WILLARD, ARCHIBALD MACNEAL (22 Aug. 1836-11 Oct. 1918), artist best remembered for his SPIRIT OF '76, was born in BEDFORD, Ohio to Rev. Samuel R. and Catherine Willard. In 1855, he settled in Wellington, Ohio and taught himself to draw. In the early 1860s he apprenticed himself a local decorative artist and wagonmaker, where he painted vignettes on wagons and carriages. He also painted portraits. In 1863, Willard enlisted in the 86th Ohio Volunteer Infantry, serving until Feb. 1864, when he married Nellie S. Challacombe (d. ca. 1912) and contacted Cleveland art dealer JAS. F. RYDER, who photographed and printed several of Willard's Civil War sketches.
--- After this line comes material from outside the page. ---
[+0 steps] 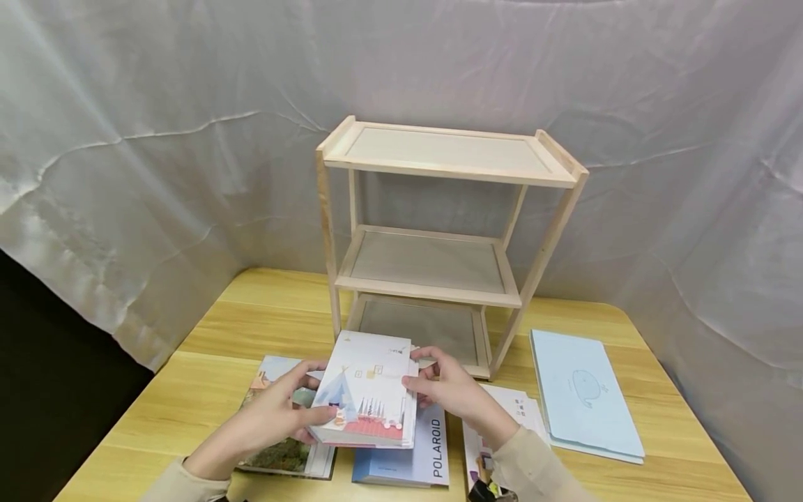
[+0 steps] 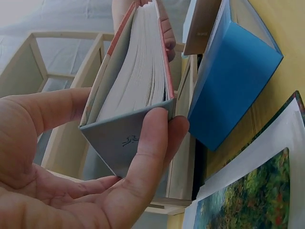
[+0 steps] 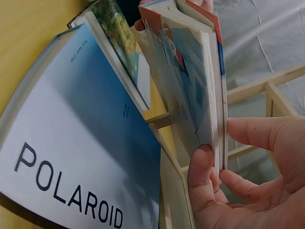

After serving briefly again in the Army in 1865, Willard returned to Wellington. He sent a comical painting he did of 3 of his children and the family dog, entitled Pluck, to Ryder in Cleveland, who displayed it and a similar work, Pluck II, in his display window. The paintings were so popular that Ryder made 10,000 chromolithograph pairs, selling them for $10 a set. In 1873, Willard went to New York for a few weeks of formal painting training with J. O. Eaton. Willard moved to Cleveland and in 1875 began painting a 4th of July subject to be made into chromolithographs and sold at the centennial celebration in Philadelphia the following year, producing the Spirit of '76. Willard was prominent in the Cleveland artists' colony, was a founding member and principal director of the ART CLUB, and instructed students in portraiture, landscape, oil painting, and life drawing classes. Willard had 4 children: Byron, Charles, Maude, and Harry. He died in Cleveland and was buried in the Greenwood Cemetery of Wellington, Ohio.
Gordon, Willard F. America's Best Known Painting, Least Known Artist: Archibald Willard and the Story of "The Spirit of '76" (1975).